Producer Dick Wolf has learned that slapping the ''Law & Order'' label on any of his crime stoppers' textbooks boosts prestige and profits. (It helped, for instance, when he advertised the 1998 Chris Noth TV movie ''Exiled'' as ''a 'Law & Order' movie''; on the other hand, Mann and Machine, his ''L&O''-free 1992 bomb about a cop and a curvy cop-robot, probably wouldn't have survived even if he'd subtitled it ''A Law & Order Fantasy.'')
Peel off Wolf's labels, however, and these ''Law & Orders'' become very different creations in various stages of development or regression.
Take the original Law & Order, now in its 12th season. On the police-procedural side, partners Jerry Orbach and Jesse L. Martin haven't established any appreciable rapport; it's only when a patented ''ripped from the headlines'' script is juicy (such as Nov. 28's clever sampling of the P. Diddy?Jennifer Lopez nightclub-shooting incident) that the series sparks.

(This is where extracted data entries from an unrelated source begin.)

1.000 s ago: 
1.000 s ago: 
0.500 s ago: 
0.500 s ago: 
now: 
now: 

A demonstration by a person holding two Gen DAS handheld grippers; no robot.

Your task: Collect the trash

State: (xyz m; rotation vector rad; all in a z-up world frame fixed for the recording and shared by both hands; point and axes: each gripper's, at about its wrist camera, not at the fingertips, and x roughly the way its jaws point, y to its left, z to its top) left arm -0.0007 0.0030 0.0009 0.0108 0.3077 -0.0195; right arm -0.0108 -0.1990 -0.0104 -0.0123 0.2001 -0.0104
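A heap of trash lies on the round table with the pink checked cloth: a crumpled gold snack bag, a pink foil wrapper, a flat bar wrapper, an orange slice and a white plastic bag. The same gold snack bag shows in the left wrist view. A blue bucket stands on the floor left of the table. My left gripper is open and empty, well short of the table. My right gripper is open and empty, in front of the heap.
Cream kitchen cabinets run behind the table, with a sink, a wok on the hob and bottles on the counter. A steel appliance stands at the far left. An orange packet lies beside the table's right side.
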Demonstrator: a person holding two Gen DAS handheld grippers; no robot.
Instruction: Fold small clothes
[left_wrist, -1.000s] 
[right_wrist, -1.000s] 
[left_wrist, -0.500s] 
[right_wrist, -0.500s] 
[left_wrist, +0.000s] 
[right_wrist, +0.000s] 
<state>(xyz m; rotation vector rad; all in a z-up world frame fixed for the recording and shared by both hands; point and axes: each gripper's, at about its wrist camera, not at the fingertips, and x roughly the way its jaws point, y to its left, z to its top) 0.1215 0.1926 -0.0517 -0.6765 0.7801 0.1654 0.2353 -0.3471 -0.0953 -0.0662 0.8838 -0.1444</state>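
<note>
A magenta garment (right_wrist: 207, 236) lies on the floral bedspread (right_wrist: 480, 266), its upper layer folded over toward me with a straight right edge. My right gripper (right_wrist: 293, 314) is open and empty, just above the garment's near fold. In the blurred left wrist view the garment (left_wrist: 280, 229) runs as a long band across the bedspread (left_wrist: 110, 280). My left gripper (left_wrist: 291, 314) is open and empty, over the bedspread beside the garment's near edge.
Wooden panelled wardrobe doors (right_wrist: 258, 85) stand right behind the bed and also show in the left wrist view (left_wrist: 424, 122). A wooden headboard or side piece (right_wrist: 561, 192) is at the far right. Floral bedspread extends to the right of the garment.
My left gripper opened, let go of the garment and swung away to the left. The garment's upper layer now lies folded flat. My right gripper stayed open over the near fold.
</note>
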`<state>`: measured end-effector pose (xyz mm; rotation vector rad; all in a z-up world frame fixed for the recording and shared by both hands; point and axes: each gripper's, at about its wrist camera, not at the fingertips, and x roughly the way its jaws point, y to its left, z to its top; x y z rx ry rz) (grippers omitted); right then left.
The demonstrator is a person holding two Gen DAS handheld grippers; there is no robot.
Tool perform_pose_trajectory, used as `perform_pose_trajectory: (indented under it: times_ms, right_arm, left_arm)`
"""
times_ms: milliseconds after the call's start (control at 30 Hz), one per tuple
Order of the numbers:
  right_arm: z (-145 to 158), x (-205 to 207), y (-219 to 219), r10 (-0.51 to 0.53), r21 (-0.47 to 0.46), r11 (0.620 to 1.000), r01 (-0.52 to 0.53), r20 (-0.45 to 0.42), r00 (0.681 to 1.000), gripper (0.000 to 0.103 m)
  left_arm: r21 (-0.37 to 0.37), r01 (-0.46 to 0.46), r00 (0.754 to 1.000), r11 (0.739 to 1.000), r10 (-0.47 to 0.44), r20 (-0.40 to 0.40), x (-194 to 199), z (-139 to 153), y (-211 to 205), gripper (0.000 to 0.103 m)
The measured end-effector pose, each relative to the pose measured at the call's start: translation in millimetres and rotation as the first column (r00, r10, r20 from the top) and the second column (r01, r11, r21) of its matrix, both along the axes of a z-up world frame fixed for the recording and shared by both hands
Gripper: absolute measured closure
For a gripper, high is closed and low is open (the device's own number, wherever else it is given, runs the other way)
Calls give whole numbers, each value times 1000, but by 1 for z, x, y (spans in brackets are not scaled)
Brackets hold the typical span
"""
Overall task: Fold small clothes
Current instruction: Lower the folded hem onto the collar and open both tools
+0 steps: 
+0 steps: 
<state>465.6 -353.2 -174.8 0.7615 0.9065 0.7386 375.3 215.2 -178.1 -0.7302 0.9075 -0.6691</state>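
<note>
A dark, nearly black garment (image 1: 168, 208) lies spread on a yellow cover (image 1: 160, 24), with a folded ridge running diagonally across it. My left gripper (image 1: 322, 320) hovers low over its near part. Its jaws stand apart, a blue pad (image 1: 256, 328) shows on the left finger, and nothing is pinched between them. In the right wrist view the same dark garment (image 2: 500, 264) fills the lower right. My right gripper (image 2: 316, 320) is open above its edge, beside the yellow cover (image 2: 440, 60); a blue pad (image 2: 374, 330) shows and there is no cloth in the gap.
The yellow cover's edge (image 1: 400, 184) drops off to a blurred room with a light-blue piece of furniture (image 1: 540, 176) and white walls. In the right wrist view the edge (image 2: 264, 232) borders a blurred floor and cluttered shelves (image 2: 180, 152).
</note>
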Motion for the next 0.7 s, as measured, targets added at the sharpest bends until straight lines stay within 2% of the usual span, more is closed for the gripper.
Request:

These days, Sam Waterston is looking even more hangdog than usual now that his prosecutin' partner is Elisabeth Rohm -- whose acting style, as revealed in two previous series, Bull and Angel, consists primarily of talking in a monotone and staring blankly, as if trying to hypnotize her colleagues and the audience with the message ''I'm a young blonde.... Nothing else matters.... You will liiiiike me....'' Sorry, Lizzie, your character's pearls-and-cashmere-sweater wardrobe is a nice touch, but your WASP ice-princess act doesn't cut it.